I noticed that sufs_get_free_list returns free_lists[cpu * sb->pm_nodes + pm_node] but sufs_alloc_block_free_lists only allocates an array of size cpus * sb->pm_nodes; it seems that sufs_get_free_list may be going out of bounds on the free list array in the problematic case I'm running into. I was hoping to fix this but myself but I haven't really been able to understand the role of the pm_node value; why is it sometimes 0 and sometimes 1 when I am only using 1 PM device?

Thank you in advance for your help!

vmexit commented 8 months ago

Hi,

Thanks for the bug report.

I suspect that the bug occurs because the application runs in two NUMA nodes, while only the PM in one NUMA node is passed to ArckFS. This is a scenario we forget to handle in our prototype and a call stack (that starts from LibFS) similar to something below may cause an issue.

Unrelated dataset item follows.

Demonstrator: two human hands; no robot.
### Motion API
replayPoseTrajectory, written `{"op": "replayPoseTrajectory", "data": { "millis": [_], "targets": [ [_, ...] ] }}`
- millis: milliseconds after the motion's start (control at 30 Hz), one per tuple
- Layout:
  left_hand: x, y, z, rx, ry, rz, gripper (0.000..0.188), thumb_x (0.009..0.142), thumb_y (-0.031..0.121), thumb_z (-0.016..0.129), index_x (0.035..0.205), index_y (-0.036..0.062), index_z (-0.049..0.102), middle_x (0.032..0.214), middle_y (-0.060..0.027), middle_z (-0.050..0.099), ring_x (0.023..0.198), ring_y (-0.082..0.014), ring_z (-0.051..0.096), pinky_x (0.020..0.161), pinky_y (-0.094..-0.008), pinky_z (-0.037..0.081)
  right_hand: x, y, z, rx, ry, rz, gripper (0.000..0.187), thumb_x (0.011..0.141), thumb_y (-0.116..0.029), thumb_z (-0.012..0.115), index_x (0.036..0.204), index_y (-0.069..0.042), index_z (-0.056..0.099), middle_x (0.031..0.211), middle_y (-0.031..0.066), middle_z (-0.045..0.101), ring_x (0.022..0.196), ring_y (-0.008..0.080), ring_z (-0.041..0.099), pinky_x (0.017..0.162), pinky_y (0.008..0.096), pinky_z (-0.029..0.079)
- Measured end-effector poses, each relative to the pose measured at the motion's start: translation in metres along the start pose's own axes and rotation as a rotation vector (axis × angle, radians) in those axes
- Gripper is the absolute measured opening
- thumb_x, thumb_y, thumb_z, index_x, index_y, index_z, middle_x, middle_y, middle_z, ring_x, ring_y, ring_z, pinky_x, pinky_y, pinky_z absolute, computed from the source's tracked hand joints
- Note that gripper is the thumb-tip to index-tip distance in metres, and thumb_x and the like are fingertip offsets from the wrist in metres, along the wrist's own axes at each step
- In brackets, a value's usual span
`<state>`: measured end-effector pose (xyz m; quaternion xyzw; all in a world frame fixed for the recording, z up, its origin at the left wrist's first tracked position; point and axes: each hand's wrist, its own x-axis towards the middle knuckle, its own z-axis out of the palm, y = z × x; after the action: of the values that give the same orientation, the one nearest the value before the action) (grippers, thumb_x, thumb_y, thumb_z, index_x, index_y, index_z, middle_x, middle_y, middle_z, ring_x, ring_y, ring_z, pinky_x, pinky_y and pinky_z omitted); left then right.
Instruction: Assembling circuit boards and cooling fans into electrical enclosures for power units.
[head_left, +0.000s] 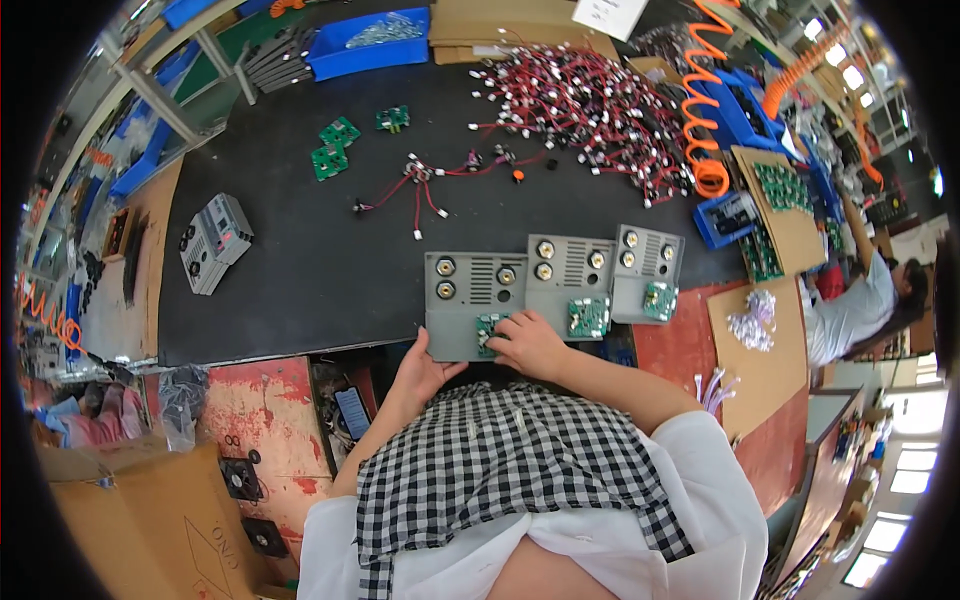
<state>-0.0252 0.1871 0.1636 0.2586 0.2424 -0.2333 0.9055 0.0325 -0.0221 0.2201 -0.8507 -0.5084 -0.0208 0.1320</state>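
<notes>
In front of me on the bench, a grey bent panel (462, 345) with slots and brass-centred round fittings lies nearest on the left. My left hand (425, 375) holds its lower left corner, the thumb along the side edge. A small green circuit board (485, 330) sits on the panel's lower part, and the fingers of my right hand (528, 345) are pressed on it, covering its right side. To the right are a second grey panel (568, 285) and a third grey panel (648, 245), each bearing a green circuit board (588, 318) on its lower part.
A large heap of red wire leads (580, 110) covers the back right. Loose wired parts (418, 172) and several green boards (330, 160) lie mid-bench. A closed grey case (215, 243) stands left, a blue tray (368, 43) at the back. An orange coiled hose (705, 120) hangs right.
</notes>
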Motion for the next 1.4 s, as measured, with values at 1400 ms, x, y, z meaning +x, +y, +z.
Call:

sufs_libfs_do_new_dir_data_blocks --> sufs_libfs_new_blocks(..., sufs_libfs_current_node()) //sufs_libfs_current_node() returns the current NUMA node of the invoking CPU, which could be either 0 to 1 in this case) --> sufs_libfs_cmd_alloc_blocks --> sufs_alloc_blocks_to_libfs(pmnode == 1)

Could you confirm that is the scenario?

hayley-leblanc commented 8 months ago

Thanks for the quick response! Yes, the machine has two NUMA nodes but I'm only using one NVDIMM. I tried running my program with numactl --cpunodebind=0 and that seems to have resolved the problem, so I think you are correct. If there's a better (quick) fix I could implement, I'm happy to make a PR; otherwise I'll use numactl as a workaround.